The project is being led by Executive Chef Alex Chamberlain, who transitioned from his role as Chef de Cuisine at Michelin-starred Kōsen in Tampa.

Chamberlain grew up in South Tampa, trained in Denver at a Scandinavian-inspired Michelin-starred kitchen, and came back to the Bay to build something entirely his own.

The restaurant is a deeply personal project for Chamberlain, named after his sister.

Michelin-awarded Sommelier of the Year Benjamin Coutts is leading the beverage program, and the venture is backed by Orlando restaurateurs Johnny and Jimmy Tung, whose growing portfolio includes Tampa's Kōsen and Tantō and the recently announced Tokyo Swim Club rooftop lounge opening in West Ybor this fall.

Two ways to experience it

With two dining formats, Mei will offer a communal experience with à la carte options and an optional prix fixe menu in the living room, and an eight-seat kitchen counter with a chef-guided tasting menu.

The chef's counter is the one to watch.

The Chef's Table will eventually serve as the centerpiece of the restaurant, offering a tasting menu that utilizes advanced techniques including binchotan grilling, in-house fermentation, koji aging, dry aging, and fire-based cooking.

Think of it less as dinner and more as a two-hour conversation with a kitchen that has something to say.

According to the Tung brothers, Mei's food and beverage program will change throughout the year, reflecting seasonal shifts and the availability of ingredients — and as the kitchen team grows and operations ramp up, diners can expect new dishes and additional complexity throughout the menu.

Where and how to get in

Mei is located at 320 3rd Street South on the ground floor of the Camden Pier District Apartments, replacing Bento Asian Kitchen + Sushi, which closed earlier this year after eight years in business.

It's a short walk from the St. Pete Pier and sits in a stretch of downtown that has been absorbing a lot of energy lately.

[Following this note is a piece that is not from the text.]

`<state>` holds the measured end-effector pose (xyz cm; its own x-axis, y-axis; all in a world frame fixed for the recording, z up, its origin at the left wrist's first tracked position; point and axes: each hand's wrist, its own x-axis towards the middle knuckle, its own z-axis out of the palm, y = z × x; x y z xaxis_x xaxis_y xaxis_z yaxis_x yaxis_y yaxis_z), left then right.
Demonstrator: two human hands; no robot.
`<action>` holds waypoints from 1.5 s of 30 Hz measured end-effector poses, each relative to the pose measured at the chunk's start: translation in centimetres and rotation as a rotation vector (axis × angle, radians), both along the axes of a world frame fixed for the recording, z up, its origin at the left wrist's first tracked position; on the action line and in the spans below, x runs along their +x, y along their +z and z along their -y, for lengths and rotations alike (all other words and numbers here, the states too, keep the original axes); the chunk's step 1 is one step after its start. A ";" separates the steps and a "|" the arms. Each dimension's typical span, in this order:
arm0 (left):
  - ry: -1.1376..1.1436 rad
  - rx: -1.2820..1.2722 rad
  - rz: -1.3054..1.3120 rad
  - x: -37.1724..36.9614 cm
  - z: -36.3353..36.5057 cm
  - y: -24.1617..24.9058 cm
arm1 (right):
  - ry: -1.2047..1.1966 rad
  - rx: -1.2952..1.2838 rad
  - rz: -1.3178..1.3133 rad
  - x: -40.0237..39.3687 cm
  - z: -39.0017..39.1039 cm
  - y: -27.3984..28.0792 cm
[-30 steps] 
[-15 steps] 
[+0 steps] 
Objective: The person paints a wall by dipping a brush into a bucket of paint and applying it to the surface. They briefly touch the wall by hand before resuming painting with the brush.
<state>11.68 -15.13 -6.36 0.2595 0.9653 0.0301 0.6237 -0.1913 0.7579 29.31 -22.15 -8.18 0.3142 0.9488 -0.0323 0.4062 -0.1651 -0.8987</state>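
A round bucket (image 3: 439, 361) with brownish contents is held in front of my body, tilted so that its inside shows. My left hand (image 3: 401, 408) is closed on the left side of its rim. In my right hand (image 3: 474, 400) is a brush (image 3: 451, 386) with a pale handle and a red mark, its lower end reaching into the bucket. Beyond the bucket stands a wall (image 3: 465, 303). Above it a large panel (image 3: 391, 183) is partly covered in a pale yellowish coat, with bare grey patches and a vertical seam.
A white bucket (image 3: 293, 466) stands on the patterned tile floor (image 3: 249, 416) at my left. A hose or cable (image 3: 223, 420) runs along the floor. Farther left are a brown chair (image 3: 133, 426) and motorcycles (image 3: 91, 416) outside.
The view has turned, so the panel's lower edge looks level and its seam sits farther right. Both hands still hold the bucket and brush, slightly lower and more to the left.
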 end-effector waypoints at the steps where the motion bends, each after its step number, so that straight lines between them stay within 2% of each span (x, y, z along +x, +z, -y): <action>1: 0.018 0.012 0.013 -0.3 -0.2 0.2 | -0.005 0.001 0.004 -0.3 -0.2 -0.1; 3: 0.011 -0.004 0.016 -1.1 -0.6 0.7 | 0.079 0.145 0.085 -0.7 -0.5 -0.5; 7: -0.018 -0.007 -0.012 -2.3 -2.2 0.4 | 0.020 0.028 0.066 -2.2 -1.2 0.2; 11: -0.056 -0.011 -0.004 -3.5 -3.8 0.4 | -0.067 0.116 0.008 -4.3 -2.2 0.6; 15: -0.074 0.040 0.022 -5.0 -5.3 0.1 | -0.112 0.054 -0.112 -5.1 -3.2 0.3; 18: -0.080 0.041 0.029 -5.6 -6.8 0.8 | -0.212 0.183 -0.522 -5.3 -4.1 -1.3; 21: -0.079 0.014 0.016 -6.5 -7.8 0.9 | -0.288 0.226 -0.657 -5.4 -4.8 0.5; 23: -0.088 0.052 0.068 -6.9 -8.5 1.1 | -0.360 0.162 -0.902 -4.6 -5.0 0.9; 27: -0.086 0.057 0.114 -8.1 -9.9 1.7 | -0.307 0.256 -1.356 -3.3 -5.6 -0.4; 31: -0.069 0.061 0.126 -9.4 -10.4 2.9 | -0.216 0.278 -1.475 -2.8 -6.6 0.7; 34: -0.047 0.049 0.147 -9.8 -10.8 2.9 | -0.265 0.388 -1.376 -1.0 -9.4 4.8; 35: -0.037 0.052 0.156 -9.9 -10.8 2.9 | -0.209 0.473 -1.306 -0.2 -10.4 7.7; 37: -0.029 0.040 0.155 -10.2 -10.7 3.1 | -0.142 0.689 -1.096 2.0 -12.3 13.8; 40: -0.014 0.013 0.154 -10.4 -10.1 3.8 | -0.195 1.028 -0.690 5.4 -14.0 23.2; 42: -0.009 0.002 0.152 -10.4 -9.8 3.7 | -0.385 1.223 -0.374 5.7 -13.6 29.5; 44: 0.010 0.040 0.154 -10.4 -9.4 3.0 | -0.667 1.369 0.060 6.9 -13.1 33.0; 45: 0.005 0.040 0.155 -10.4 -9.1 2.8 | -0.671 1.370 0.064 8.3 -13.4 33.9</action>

Reservations for Mei aren't available on online platforms yet, but guests can join a waitlist for the soft opening on its website.

If you're planning a special dinner in the next few weeks, get on that list now. Soft openings for concepts like this tend to fill fast once word spreads on social media.

Why this matters for St. Pete's dining identity

St. Pete has been quietly stacking Michelin-adjacent talent for the past two years — Elliott Aster at the Vinoy, the Kōsen team now crossing the bay with Mei, and more on the way.

Sustainability is a key component of Mei's concept, with an emphasis on whole ingredient utilization, preservation techniques, partnerships with local farms and fishermen, composting, and biodegradable packaging — all in service of "a kitchen celebrating Florida, and a restaurant celebrating genuinely warm hospitality," in Chamberlain's own words.

That's not a mission statement for a tourist-facing restaurant. It's the language of a chef planting roots in a neighborhood and betting on its long-term trajectory.

I drove by the Camden Pier District building last week and the signage is already up. For a soft opening, that's a strong signal this one is here to stay.


The real estate angle: Consistently, what I hear from buyers relocating to downtown St. Pete is that they want to be within walking distance of the kind of dining that justifies the price tag. Mei is exactly the sort of anchor that makes the downtown St. Pete condo market — and blocks like 3rd Street South — worth a very close look.